We make a list (and check it twice) of things to store in the nurse’s office for treating lows, trouble shooting her medical devices, and testing for ketones:
- Insulin (the nurse refrigerates an unopened vial)
- Ketostix
- Baqsimi (Ellie’s glucagon in the form of nasal mist)
- Soda
- Juice boxes
- Peanut butter crackers
- Peanuts (extra protein)
- Glucose tabs
- CGM and site reinforcement stickers
- Tape
- Insulin pump charger
- 2 infusion sets, 2 cartridges, and 2 syringes for the Tandem T-Slim pump
- Test strips (Ellie carries the meter with her)
- Alcohol Swabs
We make sure all supplies are in code/current and labeled. Ellie also carries a vial of insulin, cartridge, syringe, infusion set, BG meter, test strips, glucagon, and fast acting carbs in her diabetes “kit,” a black bag with small Apple AirTag attached.

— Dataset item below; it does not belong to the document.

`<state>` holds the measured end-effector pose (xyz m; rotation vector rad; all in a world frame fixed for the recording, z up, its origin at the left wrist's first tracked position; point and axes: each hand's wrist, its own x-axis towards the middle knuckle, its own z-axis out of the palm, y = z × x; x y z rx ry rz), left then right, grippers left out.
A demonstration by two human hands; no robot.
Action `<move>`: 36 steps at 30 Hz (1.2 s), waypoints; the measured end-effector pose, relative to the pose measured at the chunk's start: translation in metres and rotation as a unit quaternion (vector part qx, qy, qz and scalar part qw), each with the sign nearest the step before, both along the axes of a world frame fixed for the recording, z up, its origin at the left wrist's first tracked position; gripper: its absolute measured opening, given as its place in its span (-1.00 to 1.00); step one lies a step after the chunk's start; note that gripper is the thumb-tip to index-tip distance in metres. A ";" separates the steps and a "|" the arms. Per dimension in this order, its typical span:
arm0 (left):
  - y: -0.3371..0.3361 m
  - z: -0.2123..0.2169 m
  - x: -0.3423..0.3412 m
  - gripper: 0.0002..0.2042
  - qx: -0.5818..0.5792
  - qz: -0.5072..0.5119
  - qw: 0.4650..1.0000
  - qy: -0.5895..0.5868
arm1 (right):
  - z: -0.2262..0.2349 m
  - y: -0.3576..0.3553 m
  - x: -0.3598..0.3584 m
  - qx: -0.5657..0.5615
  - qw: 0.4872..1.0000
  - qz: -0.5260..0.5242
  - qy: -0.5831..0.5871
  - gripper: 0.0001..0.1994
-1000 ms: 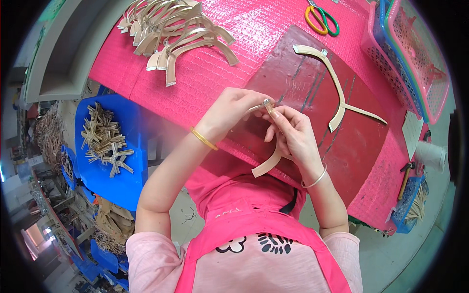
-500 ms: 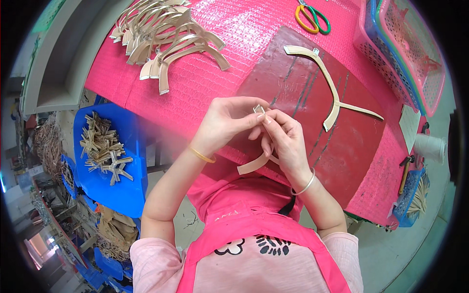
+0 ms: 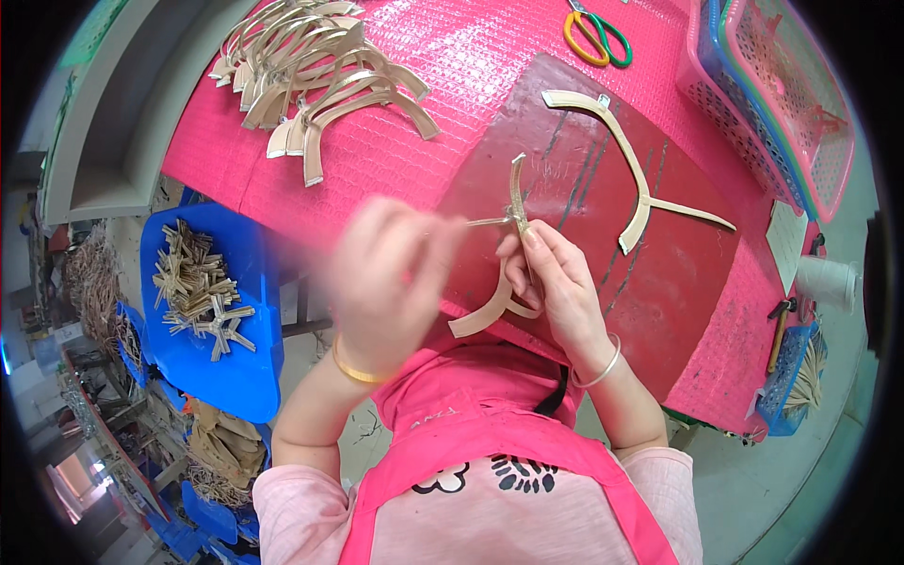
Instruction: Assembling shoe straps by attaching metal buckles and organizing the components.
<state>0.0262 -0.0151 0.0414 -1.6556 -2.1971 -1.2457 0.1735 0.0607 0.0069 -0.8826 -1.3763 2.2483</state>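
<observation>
My right hand (image 3: 557, 281) is closed on a strap piece, pinching it between thumb and fingers. Its narrow gold arm (image 3: 517, 184) stands up past the fingertips, and a wider beige strap (image 3: 482, 316) hangs below the hand. A thin strip (image 3: 488, 222) runs sideways from the piece toward my left hand (image 3: 388, 282). Motion smears that hand, so whether its fingers grip the strip's end does not show. Beyond my right hand, another beige branched strap (image 3: 633, 160) lies on the dark red mat (image 3: 584, 198).
Many beige straps (image 3: 325, 94) are piled at the table's far left. Scissors (image 3: 597, 40) with yellow and green handles lie at the back. Nested plastic baskets (image 3: 706, 85) and a white thread spool (image 3: 829, 285) are at the right. A blue tray (image 3: 254, 344) holds gold strap pieces (image 3: 196, 278).
My left hand has moved away to the left and toward me from the fingertips of my right. The gold arm and thin strip now show; a small metallic loop showed between the hands before.
</observation>
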 end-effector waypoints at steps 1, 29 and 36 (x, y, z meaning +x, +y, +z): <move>-0.003 0.003 0.007 -0.88 -0.065 -0.062 0.992 -0.088 | 0.007 -0.002 0.001 -0.034 0.999 0.008 -0.009 -0.81; 0.006 -0.010 0.038 -0.73 -0.080 -0.155 0.696 -0.696 | 0.021 0.021 0.019 0.777 0.624 -0.020 0.075 -0.83; 0.002 -0.008 0.038 -0.73 -0.082 -0.153 0.697 -0.695 | 0.019 0.016 0.028 0.759 0.647 -0.019 0.067 -0.84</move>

Team up with school staff and plan for emergencies
Ellie has essential supplies in her kit and nurse’s office, but we also have a small Ziplock bag with fast acting carbs and a protein snack for the outside pocket of each classroom’s emergency backpack. Ellie is prepared and has fast acting carbs in multiple places—nurse’s office, kit, and classrooms. Our approach is to be as prepared as possible for the unknown and unexpected.
Other tips:
- Wear medical I.D.
- Carry a meter (even if you have a CGM).
- Know where and when to go for help with low blood sugar.
- Develop a buddy system so that you don’t walk alone to the nurse’s office when BG is dropping.
- Discuss how substitute teachers will be notified about the 504 plan and diabetes management plan.
- Always keep glucagon with you (even if another container is stored at the nurse’s office); it could be lifesaving.
Stay as healthy as possible
Ellie tries to stay healthy with good T1D management–taking insulin as prescribed and dosing for each meal or snack; eating a healthy, balanced diet with accurate carb counts; checking blood sugar levels; exercising regularly; and getting adequate sleep, which can be tricky for any teen (especially one with frequent CGM beeps in the night).
We try to keep current on recommended shots, including flu and COVID vaccines. Kids with diabetes can get sicker from the flu and stay sick longer. When Ellie is ill, she tests regularly for ketones. You know the drill. She is always striving to stay healthy with regular hand washing (especially when handling/removing her retainer for meals or snacks) to avoid getting sick or spreading germs to others.
Round up reputable resources
We’ve collected some of the best articles on heading back to school with T1D and want to share them:
By now you’ve probably already met with your child’s diabetes care provider and school personnel, so it’s time to check off your lists, build up your child’s confidence, and listen as well as offer assurance and encouragement for the year ahead. Have a great school year!